(Source data)
------------
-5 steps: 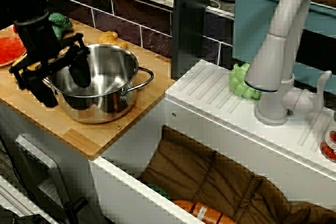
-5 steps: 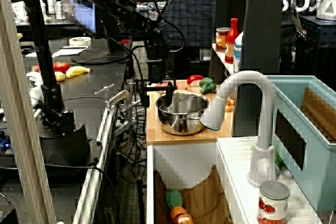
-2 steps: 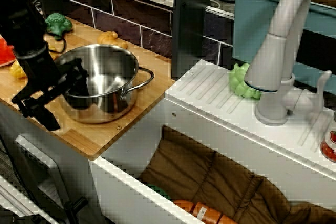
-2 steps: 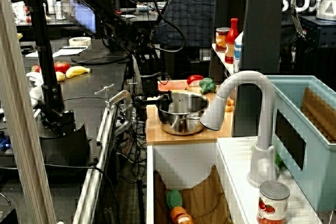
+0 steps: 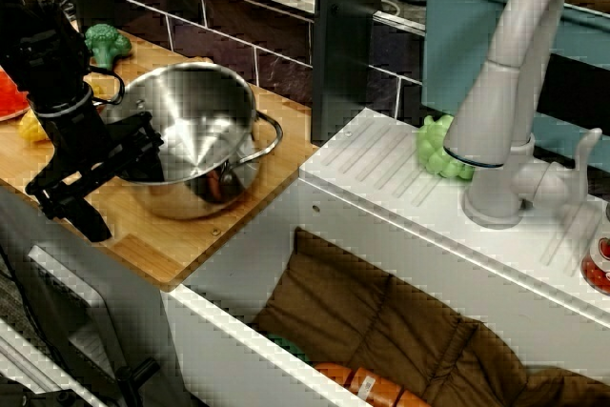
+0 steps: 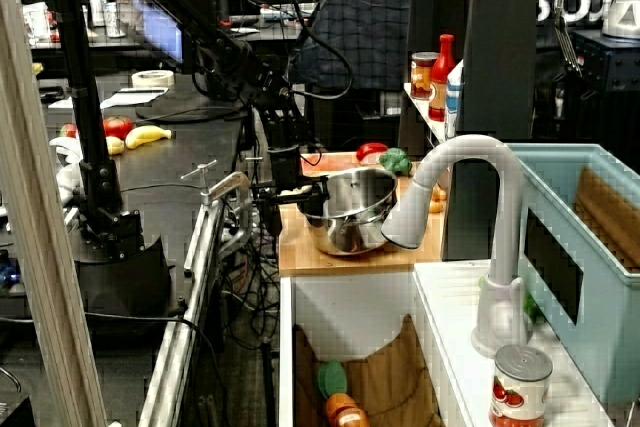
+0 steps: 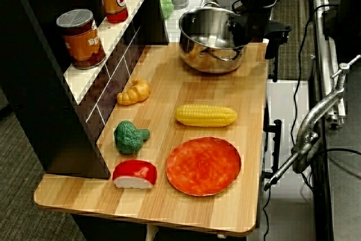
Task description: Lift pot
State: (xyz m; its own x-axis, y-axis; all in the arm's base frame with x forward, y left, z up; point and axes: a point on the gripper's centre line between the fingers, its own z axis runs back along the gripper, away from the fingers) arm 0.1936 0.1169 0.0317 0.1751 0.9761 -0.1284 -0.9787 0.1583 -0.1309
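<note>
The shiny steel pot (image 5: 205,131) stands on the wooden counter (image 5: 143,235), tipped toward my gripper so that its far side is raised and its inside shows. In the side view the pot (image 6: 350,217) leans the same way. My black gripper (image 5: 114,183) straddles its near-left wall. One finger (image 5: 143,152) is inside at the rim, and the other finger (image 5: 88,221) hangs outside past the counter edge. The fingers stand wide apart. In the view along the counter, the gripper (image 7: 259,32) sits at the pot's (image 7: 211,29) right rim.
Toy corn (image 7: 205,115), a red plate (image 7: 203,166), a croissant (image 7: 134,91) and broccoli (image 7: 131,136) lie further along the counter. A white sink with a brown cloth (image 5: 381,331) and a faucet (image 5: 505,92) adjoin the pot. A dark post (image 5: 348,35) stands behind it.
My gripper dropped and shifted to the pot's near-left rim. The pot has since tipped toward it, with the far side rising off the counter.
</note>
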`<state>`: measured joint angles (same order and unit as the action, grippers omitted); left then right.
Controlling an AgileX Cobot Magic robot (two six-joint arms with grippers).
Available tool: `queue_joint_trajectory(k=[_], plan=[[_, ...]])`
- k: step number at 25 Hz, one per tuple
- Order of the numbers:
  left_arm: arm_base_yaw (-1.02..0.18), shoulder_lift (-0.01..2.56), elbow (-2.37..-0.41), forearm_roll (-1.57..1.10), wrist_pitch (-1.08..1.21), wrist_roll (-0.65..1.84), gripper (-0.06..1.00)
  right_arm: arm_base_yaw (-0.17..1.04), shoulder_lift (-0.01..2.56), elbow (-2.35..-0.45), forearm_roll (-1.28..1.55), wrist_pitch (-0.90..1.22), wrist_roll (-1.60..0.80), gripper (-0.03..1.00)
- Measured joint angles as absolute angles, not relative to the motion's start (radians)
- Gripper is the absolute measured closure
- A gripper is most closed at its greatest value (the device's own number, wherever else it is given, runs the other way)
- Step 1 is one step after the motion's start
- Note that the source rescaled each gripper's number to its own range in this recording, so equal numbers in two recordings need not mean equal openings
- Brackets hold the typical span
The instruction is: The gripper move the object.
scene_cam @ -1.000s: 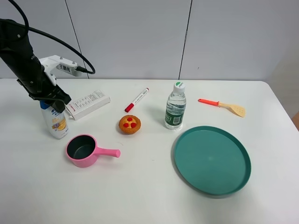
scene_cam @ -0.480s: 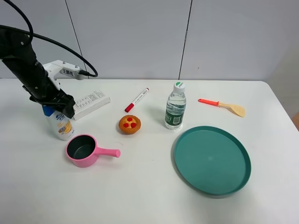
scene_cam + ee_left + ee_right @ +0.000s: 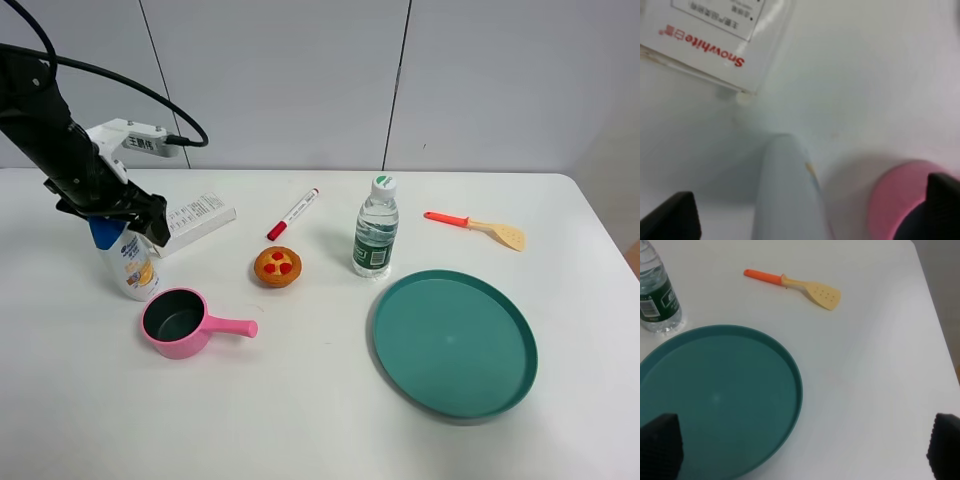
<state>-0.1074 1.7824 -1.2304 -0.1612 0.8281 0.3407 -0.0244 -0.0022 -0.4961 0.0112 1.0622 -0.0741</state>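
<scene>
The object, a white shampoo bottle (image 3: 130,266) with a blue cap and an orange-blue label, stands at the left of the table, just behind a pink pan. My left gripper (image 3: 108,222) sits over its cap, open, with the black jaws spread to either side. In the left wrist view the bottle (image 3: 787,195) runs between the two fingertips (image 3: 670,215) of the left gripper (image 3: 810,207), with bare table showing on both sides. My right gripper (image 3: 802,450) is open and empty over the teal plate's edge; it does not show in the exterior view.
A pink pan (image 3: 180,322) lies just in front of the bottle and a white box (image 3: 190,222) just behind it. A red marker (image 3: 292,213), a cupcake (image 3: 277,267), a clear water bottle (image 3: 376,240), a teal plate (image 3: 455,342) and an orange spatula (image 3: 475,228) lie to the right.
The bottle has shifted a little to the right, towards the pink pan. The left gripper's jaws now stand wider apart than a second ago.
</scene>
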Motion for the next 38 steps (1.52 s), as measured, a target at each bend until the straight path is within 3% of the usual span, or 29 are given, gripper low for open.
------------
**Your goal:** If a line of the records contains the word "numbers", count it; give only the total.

**Result of this exercise:** 2